Harina y café se compraban por bulto; la primera daba vestido y sustento; el segundo, esperanza.
Si escuchan a Toña, ella da fe sobre la resistencia y buen gusto impresos en las flores variadas que vestían un bulto de harina. De ahí obtenía un vestido nuevo cada mes, su única propiedad por 30 días, además de las gordas calientes y el muy eventual pan de acero.
El café, ése era otro ritual. En carretas o apilados sobre el añoso autobús, volvían los hombres al atardecer llevando a cuestas dos promesas: una de córdoba y otra de caracolillo.
Los granos se mantenían en su sitio durante el tortuoso camino; perfumaban su envase de ixtle bien trenzado y el aire, entonces bordeado de maíces y trigos rozagantes. A menudo, los vehículos detenían, forzados, su camino, fuera por las piedras, el lodo o su propia condición de menesterosos. Los hombres, entonces, bajaban y hacían salir del bache al autobús, a la gente y al café.
Así llegaba sano y salvo hasta la casa del puerto. Los hombres hacían el trabajo fuerte de llevarlo hasta la cocina; las mujeres, el definitivo. Transformaban con su fuerza manual esos granos en polvo prometedor girando sin cesar la mano del molino, donde también, como por arte de magia, se prometían las tortillas, el queso y el pinole.
La mañana sin café era de pobres. La gente del rancho encontraba siempre la manera para llenar su jarro y el de alguien más; el aprecio por el recién llegado se manifestaba entre los humos claros de una bebida caliente, oscura y verdadera.
La mezcla correcta consistía en mezclar, con precisión, mitad y mitad. Las señoras tenían vasijas especiales en donde atesoraban las medidas precisas sin necesidad de balanza para lograr un ensamble perfecto entre ambas variedades y con ello, reanimar la vida en las madrugadas, cuando bestias y personas daban señales de estar dispuestos a la brega diaria.
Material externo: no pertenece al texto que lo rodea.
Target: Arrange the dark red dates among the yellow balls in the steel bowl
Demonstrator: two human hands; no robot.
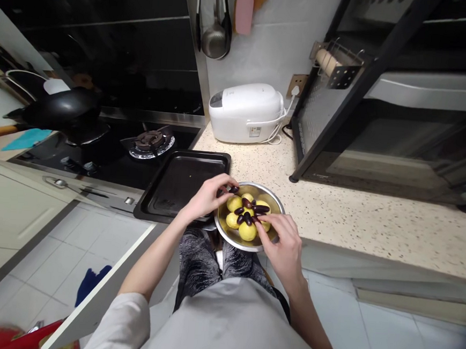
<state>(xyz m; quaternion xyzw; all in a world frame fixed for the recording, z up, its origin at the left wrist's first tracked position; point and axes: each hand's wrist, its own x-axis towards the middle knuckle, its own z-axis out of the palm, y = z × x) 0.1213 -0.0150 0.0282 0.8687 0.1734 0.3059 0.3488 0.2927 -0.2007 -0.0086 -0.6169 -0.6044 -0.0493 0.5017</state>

Llegar uno al jacal y dar el primer trago al café, era señal de bienvenida, de aceptación y confianza. Agua no había tanta; leche, a veces, pero tener un jarro lleno mostraba la hombría y la fortaleza en una familia campesina.
Hoy en día, hay otros nombres, muchas variedades y mil opciones; pero, de cuando en cuando, mezclo córdoba y caracolillo de un bulto pequeño. Salgo a la puerta y puedo percibir los olores pasados en mi gente presente gracias a la llave maestra llamada café.